Future housing costs and sorrowful seven-year-old soul-searching aside, the Wonderful World of Color continued to hold forth the promise of something extraordinary. Announcement of The Jungle Book followed shortly thereafter, and without meaning to be even the least bit sarcastic or irreverent, I have to tell you that the continuation of animation from Disney after Walt’s passing anchored my faith in life after death (no, I don’t think Walt was secretly married to Minnie and that a protective priory of rodents have been controlling Disney ever since…so just give me a little romantic license). Well into my adolescence, I remained devoted to the Sunday night lottery that would give me hope of something new, or even the cherished gold of a re-release! Without the advantage (or anesthetic effects) or seeing a Disney animated feature over and over and over on video, the seven-year cycle of re-releases made the forgotten moments come alive as if new, and the vibrancy of the film in some format other than super-8 home movies was like lifting a veil and moving from satisfying dream to a more splendid reality. I’ve never been too jaded by the mediocrity of the films of the late 60’s and 70’s, in part because of how the anticipation of their arrival and the sheer gratefulness of their existence colored my perspective, and because of how that memory lingers to this day. Oh, how I miss anticipation.

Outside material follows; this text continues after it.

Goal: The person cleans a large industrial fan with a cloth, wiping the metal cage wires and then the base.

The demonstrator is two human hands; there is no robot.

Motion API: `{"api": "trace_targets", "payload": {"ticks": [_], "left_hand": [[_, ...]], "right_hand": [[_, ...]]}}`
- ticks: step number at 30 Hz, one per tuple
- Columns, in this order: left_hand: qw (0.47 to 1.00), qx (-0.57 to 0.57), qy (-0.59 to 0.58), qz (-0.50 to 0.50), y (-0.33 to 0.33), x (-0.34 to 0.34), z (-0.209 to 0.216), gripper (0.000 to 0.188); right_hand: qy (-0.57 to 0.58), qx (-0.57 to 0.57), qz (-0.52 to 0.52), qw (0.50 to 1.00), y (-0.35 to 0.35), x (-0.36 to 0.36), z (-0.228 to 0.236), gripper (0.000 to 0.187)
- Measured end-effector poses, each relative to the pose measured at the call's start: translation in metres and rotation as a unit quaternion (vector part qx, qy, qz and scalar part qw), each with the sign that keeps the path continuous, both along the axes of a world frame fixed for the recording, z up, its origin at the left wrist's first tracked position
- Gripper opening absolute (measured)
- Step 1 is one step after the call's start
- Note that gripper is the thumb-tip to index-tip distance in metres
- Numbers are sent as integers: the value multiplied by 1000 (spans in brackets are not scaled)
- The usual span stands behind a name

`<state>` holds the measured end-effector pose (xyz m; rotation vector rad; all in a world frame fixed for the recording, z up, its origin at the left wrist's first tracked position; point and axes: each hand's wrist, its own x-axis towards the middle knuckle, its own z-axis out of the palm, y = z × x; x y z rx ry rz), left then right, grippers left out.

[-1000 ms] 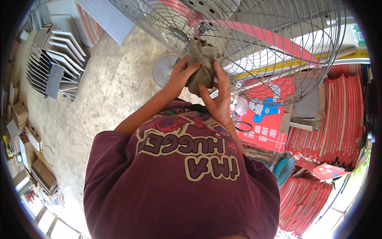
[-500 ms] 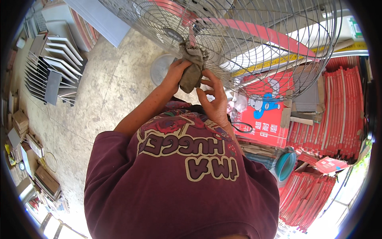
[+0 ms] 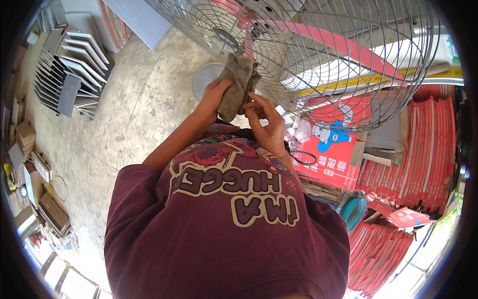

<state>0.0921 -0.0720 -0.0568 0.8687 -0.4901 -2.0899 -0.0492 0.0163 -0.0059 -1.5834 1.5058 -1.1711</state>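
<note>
In front of my chest is a grimy grey-brown cloth (image 3: 232,92), flattened and creased, with a rough upper end. Whether it is a rag or a work glove I cannot make out. My left hand (image 3: 215,98) grips its left side, thumb lying on top. At its lower right edge, my right hand (image 3: 269,124) has bent fingers, their tips pinching the fabric. Just beyond the cloth stands a large fan (image 3: 318,60) with a wire cage and red blades; the cloth's upper end overlaps the cage in the view.
Stacks of red flat cartons (image 3: 430,149) stand at the right, near a teal basin (image 3: 353,212). A round grey base (image 3: 204,79) sits on the concrete floor (image 3: 134,109). At the far left is a rack of pale panels (image 3: 82,62), with boxes (image 3: 52,214) below it.
The cloth has gone from bunched to more spread out and flatter, its upper end now raised. My right fingers have moved slightly down its edge. The fan appears shifted a little right in view.
</note>
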Motion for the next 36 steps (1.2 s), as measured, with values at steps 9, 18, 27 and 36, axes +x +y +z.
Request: {"api": "trace_targets", "payload": {"ticks": [9,18,27,36], "left_hand": [[974,-196,111,19,-9,17,40,30],[987,-150,53,10,-39,-9,5,31],[996,-73,-48,16,-40,-16,-11,29],[998,-17,-55,-13,-29,-15,-20,37]], "right_hand": [[-20,-10,-17,1000,2,-8,-1,38],[-24,10,-45,999,9,-15,-2,37],[-35,18,-50,998,14,-15,-4,36],[-17,22,-43,999,15,-16,-6,36]]}}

So, when this Sunday’s Los Angeles Times arrived with a supplemental advertising insert – a full size foldout, double-sided, glossy, heavy stock, color poster for both Cars and Dead Man’s Chest….I should have broken into a sweat. Alas, I did not.
I get Cars. I’ve seen much of it. I love it, I adore it, I’ll enjoy seeing it in its final cut and to see it many times thereafter. But it’s already just a little bit old to me. I’d like to blame this in large part on my working in the industry and being bombarded with tests, and peeks and previews and lunch and dinner and drinks that revolve around what’s in the pipeline and what’s up next and when. In reality, though, even if I stocked vending machines for a living and drove across five counties connected by nothing but dirt roads and poultry farms, never seeing my family for days at a time driving from rest-stop to rest-stop, Cars would feel just a little bit old to me already. Any Disney film would. They just cannot keep it to themselves anymore and it’s killing the thrill.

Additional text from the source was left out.